Work order: Lines containing the word "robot" are the ones to copy from the records below.

Information provided:
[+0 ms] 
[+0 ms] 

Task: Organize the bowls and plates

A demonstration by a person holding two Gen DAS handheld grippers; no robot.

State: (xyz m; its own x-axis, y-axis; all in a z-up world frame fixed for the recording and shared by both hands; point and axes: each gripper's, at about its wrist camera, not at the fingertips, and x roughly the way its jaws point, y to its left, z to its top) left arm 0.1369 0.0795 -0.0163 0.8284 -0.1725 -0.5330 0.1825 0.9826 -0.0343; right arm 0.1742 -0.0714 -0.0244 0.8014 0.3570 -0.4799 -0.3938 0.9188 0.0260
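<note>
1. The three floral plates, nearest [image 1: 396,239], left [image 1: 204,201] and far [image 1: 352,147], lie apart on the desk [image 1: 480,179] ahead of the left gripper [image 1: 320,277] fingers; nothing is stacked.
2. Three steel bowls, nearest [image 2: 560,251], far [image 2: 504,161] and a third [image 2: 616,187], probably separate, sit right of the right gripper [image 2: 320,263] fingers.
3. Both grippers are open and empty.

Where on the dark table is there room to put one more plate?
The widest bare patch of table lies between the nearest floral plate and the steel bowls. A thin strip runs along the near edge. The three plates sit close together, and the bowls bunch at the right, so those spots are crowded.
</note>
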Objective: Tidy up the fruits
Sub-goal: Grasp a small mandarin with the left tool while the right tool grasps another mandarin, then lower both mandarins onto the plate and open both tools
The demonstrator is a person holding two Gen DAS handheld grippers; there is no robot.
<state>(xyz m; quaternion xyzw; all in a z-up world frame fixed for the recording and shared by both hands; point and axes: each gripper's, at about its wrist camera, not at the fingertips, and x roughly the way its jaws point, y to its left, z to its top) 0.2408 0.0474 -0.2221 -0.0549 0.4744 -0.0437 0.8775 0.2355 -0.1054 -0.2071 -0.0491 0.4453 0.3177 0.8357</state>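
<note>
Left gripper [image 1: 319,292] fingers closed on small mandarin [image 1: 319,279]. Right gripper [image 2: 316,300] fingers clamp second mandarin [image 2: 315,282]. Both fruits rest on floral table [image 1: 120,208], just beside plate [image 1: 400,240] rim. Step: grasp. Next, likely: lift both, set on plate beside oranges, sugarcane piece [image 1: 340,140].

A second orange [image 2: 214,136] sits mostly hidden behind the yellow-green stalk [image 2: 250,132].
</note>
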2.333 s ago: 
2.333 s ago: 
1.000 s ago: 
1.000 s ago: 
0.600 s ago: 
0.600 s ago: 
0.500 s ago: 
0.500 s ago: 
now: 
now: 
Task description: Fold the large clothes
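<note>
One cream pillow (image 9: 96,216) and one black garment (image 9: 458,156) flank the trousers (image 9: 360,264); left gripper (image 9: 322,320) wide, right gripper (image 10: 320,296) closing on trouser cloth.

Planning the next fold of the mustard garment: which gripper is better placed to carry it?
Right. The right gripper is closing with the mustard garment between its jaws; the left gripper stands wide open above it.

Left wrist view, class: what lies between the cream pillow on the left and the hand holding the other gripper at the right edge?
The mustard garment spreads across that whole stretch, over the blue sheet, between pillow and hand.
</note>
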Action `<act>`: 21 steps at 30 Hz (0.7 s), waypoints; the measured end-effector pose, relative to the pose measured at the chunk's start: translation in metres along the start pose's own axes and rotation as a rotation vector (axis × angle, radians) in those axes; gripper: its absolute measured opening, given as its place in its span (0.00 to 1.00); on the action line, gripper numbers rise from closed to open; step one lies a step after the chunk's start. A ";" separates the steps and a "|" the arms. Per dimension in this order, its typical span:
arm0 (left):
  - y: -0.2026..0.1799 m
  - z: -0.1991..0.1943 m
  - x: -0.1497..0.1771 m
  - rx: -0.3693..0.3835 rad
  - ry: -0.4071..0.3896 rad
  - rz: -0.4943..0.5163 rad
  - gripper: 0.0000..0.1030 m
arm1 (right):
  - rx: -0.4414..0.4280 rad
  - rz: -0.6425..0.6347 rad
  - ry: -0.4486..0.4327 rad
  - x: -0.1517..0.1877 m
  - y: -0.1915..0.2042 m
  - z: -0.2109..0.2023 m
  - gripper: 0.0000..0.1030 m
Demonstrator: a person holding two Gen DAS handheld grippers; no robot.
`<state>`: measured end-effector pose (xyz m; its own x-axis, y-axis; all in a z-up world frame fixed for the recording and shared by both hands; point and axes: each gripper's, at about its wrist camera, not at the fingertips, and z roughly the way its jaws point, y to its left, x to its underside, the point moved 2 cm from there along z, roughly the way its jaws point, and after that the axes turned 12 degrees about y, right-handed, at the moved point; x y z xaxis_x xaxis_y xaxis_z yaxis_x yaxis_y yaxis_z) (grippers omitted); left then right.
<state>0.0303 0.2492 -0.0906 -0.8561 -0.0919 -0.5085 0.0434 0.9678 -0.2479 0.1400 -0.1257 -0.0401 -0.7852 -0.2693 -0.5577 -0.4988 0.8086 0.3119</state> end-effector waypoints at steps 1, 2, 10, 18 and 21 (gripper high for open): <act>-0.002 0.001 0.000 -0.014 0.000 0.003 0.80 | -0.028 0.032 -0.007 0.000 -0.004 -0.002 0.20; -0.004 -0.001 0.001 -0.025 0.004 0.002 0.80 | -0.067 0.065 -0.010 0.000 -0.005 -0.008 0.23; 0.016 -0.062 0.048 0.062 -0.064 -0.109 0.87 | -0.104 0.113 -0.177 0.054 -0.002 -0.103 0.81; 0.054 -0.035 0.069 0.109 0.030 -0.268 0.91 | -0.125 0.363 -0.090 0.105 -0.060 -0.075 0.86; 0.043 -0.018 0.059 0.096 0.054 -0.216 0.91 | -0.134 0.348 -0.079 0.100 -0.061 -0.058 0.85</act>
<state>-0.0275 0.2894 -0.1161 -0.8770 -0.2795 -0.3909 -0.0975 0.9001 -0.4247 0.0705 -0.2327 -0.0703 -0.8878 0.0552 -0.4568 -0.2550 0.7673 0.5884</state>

Output below:
A demonstration by a person holding two Gen DAS handheld grippers; no robot.
The demonstrator is a person holding two Gen DAS handheld grippers; there is no robot.
Demonstrator: a person holding two Gen DAS handheld grippers; no robot.

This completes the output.